Marvin Braun

Personal information
- Date of birth: 11 January 1982 (age 43)
- Place of birth: Ludwigsburg, West Germany
- Height: 1.81 m (5 ft 11 in)
- Position(s): Forward

Youth career
- TSV Asperg
- 0000–1996: SGV Freiberg
- 1996–2001: VfB Stuttgart

Senior career*
- Years: Team / Apps / (Gls)
- 2001–2002: VfB Stuttgart II / 29 / (5)
- 2001–2002: VfB Stuttgart / 1 / (0)
- 2002–2004: Stuttgarter Kickers / 56 / (11)
- 2004–2005: FC Augsburg / 19 / (4)
- 2005–2006: Stuttgarter Kickers / 21 / (6)
- 2006–2008: FC St.
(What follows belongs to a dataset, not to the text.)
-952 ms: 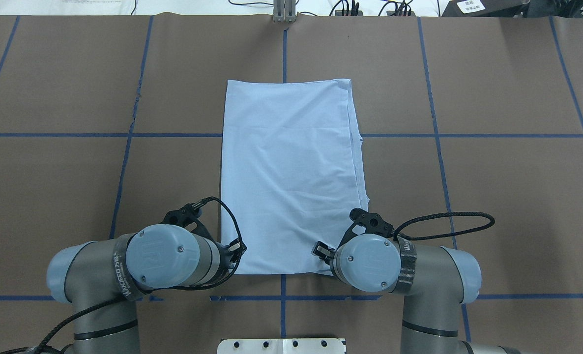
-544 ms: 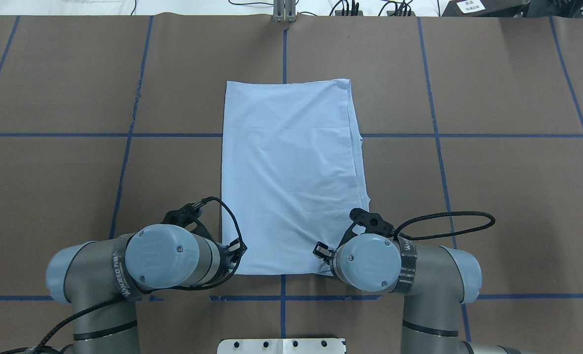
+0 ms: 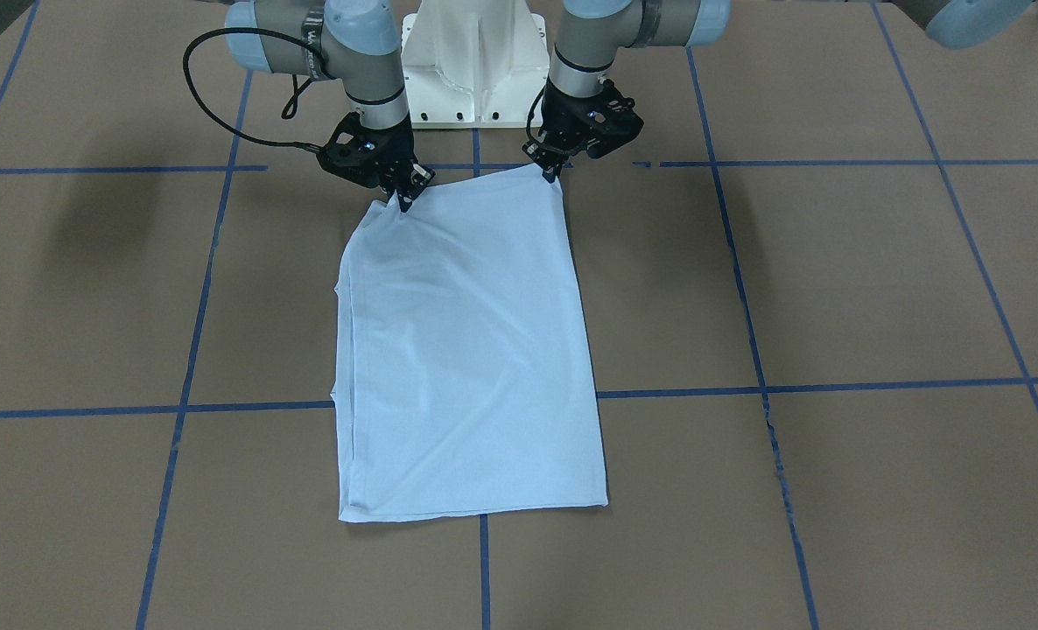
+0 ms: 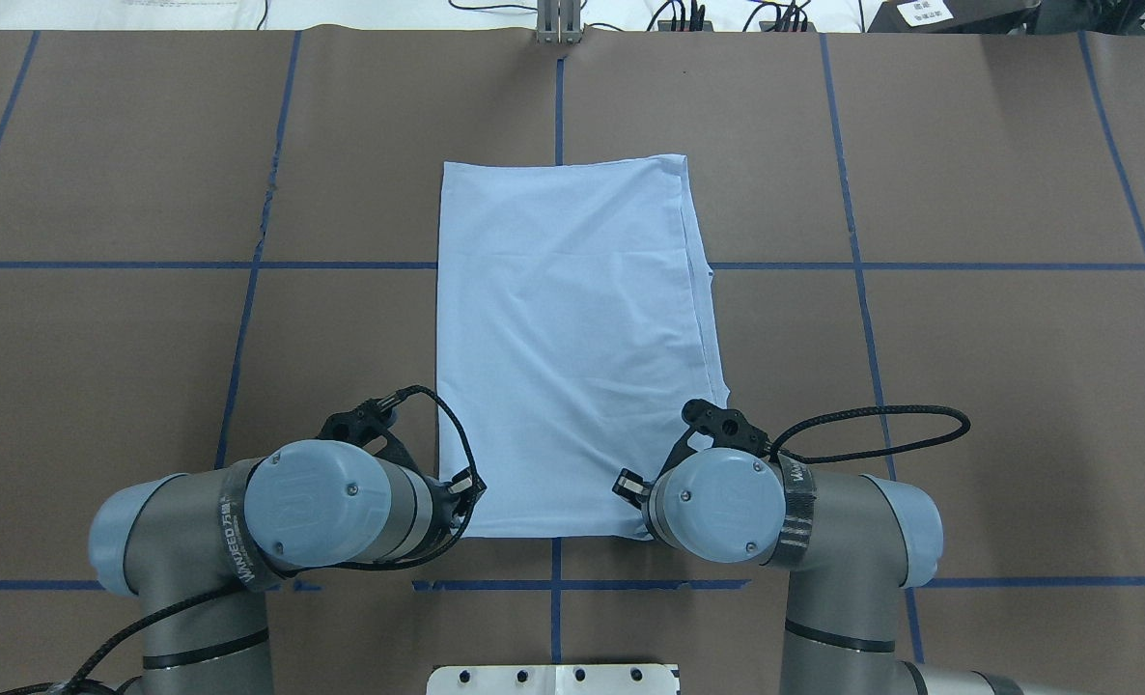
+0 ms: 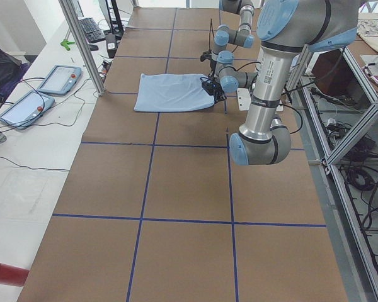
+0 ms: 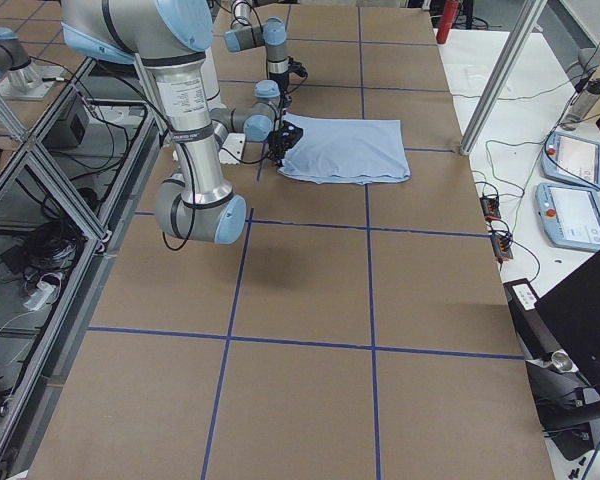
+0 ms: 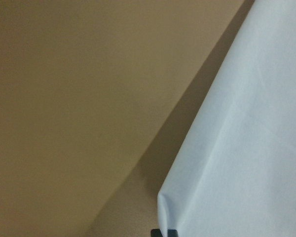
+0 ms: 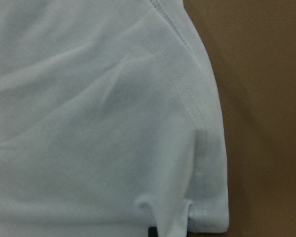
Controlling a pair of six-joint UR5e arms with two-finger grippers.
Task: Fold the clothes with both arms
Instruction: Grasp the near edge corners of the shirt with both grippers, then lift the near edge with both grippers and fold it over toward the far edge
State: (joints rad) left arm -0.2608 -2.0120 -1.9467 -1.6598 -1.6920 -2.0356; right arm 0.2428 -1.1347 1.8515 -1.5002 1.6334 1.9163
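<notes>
You have the light blue T-shirt (image 4: 572, 338) lying folded into a tall rectangle in the middle of the table (image 4: 968, 386), its long sides running from 12 to 6 o'clock in the overhead view. Its layered edges, with a stitched hem, sit along the 3 o'clock side; the 9 o'clock side is a smooth fold. Both grippers are at the end nearest the robot. Your left gripper (image 3: 555, 173) is at the shirt's 7 o'clock corner, jaws closed and pinching the cloth. In the left wrist view the corner puckers at the dark fingertip (image 7: 164, 232) at 6 o'clock, and a shadow runs beside the edge on the brown surface. Your right gripper (image 3: 406, 199) is at the 5 o'clock corner, also clamped on the fabric, which bunches into small creases at its tips. The right wrist view shows that pucker just above the fingertip (image 8: 152, 232), with the hem at 3 o'clock. The rest of the shirt lies flat across the blue tape lines (image 4: 920, 265), lightly wrinkled
</notes>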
Pauli / 52 / (11)
- 2008–2009: VfL Osnabrück / 26 / (4)
- 2009–2010: Wuppertaler SV / 22 / (0)
- Total:  / 226 / (41)

= Marvin Braun =

German former football player

Marvin Braun (born 11 January 1982) is a German former professional footballer who played as a forward. He made his debut on the professional league level in the Bundesliga for VfB Stuttgart on 14 April 2002 when he came on as a substitute for Christian Tiffert in the 88th minute in a game against FC Energie Cottbus.